I am try use the uppercase S (study) modifier. http://www.php.net/manual/en/reference.pcre.pattern.modifiers.php
It has a little helped. (screen 2)

I consider that incorrectly when it is possible to load strongly and even to drop the server if to users to dispatch html files in the size 10Mb


Attachments (3)

1.png (244.9 KB) - added by umount 3 years ago.
screen 1
2.png (243.2 KB) - added by umount 3 years ago.
screen 2
top.png (50.3 KB) - added by umount 3 years ago.

Download all attachments as: .zip

Change History (13)

Changed 3 years ago by umount

screen 1

Changed 3 years ago by umount

screen 2

comment:1 Changed 3 years ago by umount

  • Component changed from Addressbook to Core functionality
  • Milestone changed from later to 0.5-stable

comment:2 follow-up: Changed 3 years ago by alec

  • Summary changed from Hi load html size 8Mb to High load when parsing big HTML messages

Could you provide a patch? Here I've got 27MB memory peak for 2MB of the message.

comment:3 in reply to: ↑ 2 Changed 3 years ago by umount

Replying to alec:

Could you provide a patch? Here I've got 27MB memory peak for 2MB of the message.

What patch is necessary to you?

I show you screen (top.png) usage physical memory 124Mb virtual 268Mb.
Message(html) size 8.2Mb.

Changed 3 years ago by umount

comment:4 follow-up: Changed 3 years ago by alec

Where did you add the S flag? I've tried to add it in some places, but have not found any speedup nor memory usage reduction. What PHP version? Enable devel_mode in Roundcube config, this will print real PHP memory usage into logs/console.

comment:5 in reply to: ↑ 4 Changed 3 years ago by umount

Replying to alec:

Where did you add the S flag? I've tried to add it in some places, but have not found any speedup nor memory usage reduction. What PHP version? Enable devel_mode in Roundcube config, this will print real PHP memory usage into logs/console.
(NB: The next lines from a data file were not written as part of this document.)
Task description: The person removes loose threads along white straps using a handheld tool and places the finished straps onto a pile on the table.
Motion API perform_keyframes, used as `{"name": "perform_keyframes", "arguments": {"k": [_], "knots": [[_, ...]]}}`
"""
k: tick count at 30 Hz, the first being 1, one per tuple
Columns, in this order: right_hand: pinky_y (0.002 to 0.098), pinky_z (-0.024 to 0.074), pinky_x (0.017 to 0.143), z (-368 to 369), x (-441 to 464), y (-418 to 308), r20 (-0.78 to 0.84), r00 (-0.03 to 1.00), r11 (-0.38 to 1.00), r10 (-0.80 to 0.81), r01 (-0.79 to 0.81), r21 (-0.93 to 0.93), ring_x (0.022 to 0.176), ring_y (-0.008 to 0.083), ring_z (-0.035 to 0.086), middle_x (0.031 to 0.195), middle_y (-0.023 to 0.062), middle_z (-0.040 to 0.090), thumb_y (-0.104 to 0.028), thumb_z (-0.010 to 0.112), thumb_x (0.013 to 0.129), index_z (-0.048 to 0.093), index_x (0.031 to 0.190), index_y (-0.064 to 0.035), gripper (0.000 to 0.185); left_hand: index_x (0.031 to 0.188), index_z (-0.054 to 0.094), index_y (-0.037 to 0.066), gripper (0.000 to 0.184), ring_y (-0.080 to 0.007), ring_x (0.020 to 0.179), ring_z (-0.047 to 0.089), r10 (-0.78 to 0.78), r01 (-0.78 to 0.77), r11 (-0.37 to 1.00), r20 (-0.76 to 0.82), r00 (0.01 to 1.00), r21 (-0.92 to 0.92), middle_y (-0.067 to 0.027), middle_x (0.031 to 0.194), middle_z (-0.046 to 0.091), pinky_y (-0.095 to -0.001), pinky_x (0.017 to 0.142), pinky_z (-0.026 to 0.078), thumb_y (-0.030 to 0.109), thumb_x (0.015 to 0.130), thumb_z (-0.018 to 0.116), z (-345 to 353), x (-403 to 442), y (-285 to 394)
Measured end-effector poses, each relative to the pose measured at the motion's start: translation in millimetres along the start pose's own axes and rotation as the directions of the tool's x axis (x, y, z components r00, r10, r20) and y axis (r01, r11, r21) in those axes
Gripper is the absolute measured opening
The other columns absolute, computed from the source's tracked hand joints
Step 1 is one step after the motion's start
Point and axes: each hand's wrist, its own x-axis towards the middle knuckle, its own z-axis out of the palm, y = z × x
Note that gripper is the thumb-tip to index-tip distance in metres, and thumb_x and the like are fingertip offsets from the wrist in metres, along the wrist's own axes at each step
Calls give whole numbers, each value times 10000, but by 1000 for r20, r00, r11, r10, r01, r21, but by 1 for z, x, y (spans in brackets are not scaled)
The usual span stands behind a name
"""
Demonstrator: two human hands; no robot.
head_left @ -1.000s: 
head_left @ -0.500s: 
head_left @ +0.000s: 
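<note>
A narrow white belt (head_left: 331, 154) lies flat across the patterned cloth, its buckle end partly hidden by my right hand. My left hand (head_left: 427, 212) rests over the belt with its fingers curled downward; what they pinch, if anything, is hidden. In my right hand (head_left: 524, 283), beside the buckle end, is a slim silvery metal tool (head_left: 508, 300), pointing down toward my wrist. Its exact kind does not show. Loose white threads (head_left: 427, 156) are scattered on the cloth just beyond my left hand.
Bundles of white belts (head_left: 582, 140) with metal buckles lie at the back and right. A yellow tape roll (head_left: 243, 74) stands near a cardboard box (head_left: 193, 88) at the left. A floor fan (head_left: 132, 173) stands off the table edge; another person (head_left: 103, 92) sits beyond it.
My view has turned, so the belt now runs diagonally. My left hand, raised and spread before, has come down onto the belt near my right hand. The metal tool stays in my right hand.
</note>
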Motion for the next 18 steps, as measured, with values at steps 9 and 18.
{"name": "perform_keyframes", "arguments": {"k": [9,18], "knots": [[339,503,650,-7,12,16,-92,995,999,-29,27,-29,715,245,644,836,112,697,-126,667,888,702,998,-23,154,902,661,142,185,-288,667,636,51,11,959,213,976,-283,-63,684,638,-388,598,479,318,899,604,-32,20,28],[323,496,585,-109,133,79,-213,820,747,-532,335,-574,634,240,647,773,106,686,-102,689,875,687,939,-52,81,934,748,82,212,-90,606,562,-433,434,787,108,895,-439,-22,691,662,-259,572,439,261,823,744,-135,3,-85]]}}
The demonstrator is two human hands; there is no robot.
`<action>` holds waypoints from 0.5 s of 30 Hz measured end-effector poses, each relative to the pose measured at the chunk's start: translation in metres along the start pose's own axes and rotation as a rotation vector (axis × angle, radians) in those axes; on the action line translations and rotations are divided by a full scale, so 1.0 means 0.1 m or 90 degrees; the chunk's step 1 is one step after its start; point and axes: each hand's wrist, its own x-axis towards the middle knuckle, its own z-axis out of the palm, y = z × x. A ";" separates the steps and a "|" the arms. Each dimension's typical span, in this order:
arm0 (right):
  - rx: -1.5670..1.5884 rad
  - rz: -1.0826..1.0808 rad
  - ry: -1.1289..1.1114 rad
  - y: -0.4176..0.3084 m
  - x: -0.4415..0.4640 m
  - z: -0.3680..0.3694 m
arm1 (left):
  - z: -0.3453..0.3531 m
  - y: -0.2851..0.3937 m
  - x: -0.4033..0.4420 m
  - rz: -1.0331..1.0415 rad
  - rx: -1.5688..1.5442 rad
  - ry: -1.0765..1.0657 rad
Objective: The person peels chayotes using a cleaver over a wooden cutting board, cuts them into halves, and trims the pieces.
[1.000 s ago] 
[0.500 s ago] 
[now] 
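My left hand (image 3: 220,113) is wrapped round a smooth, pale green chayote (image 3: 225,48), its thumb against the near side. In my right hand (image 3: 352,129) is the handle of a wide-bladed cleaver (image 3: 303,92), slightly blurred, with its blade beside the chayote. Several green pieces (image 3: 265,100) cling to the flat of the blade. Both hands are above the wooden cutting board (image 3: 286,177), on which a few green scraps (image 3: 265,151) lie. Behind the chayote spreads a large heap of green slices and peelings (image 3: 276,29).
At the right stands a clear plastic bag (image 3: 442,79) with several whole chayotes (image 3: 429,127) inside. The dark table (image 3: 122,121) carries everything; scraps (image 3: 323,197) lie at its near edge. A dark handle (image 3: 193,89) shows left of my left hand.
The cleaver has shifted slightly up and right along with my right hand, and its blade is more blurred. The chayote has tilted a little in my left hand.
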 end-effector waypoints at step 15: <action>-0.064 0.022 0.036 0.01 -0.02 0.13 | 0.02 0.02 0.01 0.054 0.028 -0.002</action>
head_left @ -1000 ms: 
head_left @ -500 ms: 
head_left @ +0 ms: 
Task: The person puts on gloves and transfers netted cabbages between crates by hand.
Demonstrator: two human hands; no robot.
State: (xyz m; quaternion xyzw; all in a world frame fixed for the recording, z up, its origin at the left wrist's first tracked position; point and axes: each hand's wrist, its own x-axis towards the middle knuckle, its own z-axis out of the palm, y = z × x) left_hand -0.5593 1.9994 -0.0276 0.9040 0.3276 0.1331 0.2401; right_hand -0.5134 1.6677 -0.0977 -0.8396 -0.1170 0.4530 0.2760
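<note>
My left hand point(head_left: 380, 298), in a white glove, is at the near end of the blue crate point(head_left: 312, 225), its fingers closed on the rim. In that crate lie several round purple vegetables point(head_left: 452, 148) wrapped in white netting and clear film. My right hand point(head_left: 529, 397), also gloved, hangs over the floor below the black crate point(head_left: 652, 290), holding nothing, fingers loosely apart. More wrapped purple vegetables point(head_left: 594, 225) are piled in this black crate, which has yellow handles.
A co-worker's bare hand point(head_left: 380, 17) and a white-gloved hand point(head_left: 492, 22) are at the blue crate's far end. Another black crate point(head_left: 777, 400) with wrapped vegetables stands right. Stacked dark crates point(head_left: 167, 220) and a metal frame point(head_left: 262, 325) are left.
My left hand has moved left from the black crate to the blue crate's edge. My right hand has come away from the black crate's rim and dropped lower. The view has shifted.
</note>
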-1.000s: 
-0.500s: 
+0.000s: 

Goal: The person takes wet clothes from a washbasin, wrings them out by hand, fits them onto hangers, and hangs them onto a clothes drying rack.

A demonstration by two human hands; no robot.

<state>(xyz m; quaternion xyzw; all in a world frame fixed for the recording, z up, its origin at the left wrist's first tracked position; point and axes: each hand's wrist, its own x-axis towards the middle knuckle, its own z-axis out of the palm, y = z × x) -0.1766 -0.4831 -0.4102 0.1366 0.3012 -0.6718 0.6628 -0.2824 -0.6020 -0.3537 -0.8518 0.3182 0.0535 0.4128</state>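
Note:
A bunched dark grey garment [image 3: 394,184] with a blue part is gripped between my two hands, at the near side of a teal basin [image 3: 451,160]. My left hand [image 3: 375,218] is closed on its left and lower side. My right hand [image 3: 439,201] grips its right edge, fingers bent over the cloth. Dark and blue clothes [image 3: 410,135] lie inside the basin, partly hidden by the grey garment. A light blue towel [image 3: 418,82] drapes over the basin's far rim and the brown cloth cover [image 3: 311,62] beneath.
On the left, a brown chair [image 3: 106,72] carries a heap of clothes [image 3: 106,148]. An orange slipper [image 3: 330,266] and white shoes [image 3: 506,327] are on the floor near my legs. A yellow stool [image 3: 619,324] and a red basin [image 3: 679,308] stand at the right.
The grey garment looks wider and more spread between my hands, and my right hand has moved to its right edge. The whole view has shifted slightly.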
You are absolutely right flag S not help.

devel_mode show
[03-Dec-2010 10:28:57 +0300]: mail/preview [44 МБ/145 МБ]: 34,2061 sec
[03-Dec-2010 10:35:50 +0300]: mail/preview [44 МБ/145 МБ]: 33,5005 sec
with xcache
[03-Dec-2010 10:24:20 +0300]: mail/preview [39 МБ/141 МБ]: 33,4470 sec

processor
model name : Intel(R) Pentium(R) 4 CPU 2.40GHz

php
PHP 5.3.1 (cli) (built: Dec 7 2009 18:10:26)
Copyright (c) 1997-2009 The PHP Group
Zend Engine v2.3.0, Copyright (c) 1998-2009 Zend Technologies

comment:6 Changed 3 years ago by umount

Gmail crop big html mail, before to display.

comment:7 Changed 3 years ago by umount

I think to the analysis of the text we should cut off the letter, and in the end to letter link to downloading letter without сrop.
Because each time when we preview mail, we wait much time and server high load

comment:8 Changed 19 months ago by alec

For 5MB message current svn-trunk uses [15 MB/47 MB]: 26.1509 sec. So, we are getting better.

comment:9 Changed 19 months ago by alec

Now it's 43MB. More investigation took some more info. We have a few bottlenecks here. One group is preg_replace/str_replace usage which can be probably fixed by parsing in chunks. The second bottleneck is washtml class (DOMDocument). Both are making a memory peak of 5-6 x message body size.

comment:10 Changed 19 months ago by alec

  • Milestone changed from 0.7-stable to 0.8-beta
  • Resolution set to fixed
  • Status changed from new to closed

The simplest solution is to not even try to parse big messages. We can display a notice with link to download the part directly. Done in [e0960f63].

Note: See TracTickets for help on using tickets.